Les juges siègent à la Cour à titre individuel et ne représentent aucun Etat. Ils ne peuvent exercer aucune activité incompatible avec leurs devoirs d’indépendance et d’impartialité ou avec la disponibilité requise par une activité exercée à temps plein. Le mandat des juges s’achève dès qu’ils atteignent l’âge de soixante-dix ans.

La Cour plénière élit son président, deux vice-présidents et deux présidents de section pour une période de trois ans. Toutefois, pour une période de trois ans à compter de l’entrée en vigueur du Protocole nº 11 les deux présidents de section qui ne sont pas également vice-présidents de la Cour (voir paragraphe 10 ci-dessous) sont élus pour une période de dix-huit mois.

D’après son règlement, la Cour se divise en quatre sections, dont la composition, fixée pour trois ans, doit être équilibrée tant du point de vue géographique que du point de vue de la représentation des sexes et tenir compte des différents systèmes juridiques existant dans les Parties contractantes.
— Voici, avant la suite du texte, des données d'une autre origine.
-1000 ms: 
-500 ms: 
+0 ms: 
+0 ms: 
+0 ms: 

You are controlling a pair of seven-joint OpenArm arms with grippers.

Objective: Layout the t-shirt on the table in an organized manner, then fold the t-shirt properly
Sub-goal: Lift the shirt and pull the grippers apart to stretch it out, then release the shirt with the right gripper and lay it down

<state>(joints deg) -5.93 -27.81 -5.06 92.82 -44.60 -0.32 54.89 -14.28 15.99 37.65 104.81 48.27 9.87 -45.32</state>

Chaque section est présidée par un président, deux des présidents de section étant en même temps vice-présidents de la Cour. Les présidents de section sont assistés et, le cas échéant, remplacés par les vice-présidents de section.

 
 
Salle principale de la Cour des Droits de l'Homme

Des comités de trois juges sont constitués pour une période de 12 mois au sein de chaque section. Ils représentent une caractéristique importante de la nouvelle structure car ils effectuent une grande part du travail de filtrage auparavant opéré par la Commission.

Des chambres de sept membres sont constituées au sein de chaque section, selon un système de rotation, le président de section et le juge élu au titre de l’Etat concerné y siégeant de droit. Lorsque le juge élu au titre de l’Etat concerné n’est pas membre de la section, il siège en qualité de membre de droit de la chambre. Les membres de la section qui ne sont pas membres titulaires de la chambre siègent en qualité de suppléants.

Forte de dix-sept juges, la Grande Chambre est constituée pour trois ans. Outre les membres de droit - le président, les vice-présidents et les présidents de section - elle est constituée, selon un système de rotation, à partir de deux groupes qui alternent tous les neuf mois et dont la composition se veut géographiquement équilibrée et tient compte des différents systèmes juridiques existant dans les Parties contractantes.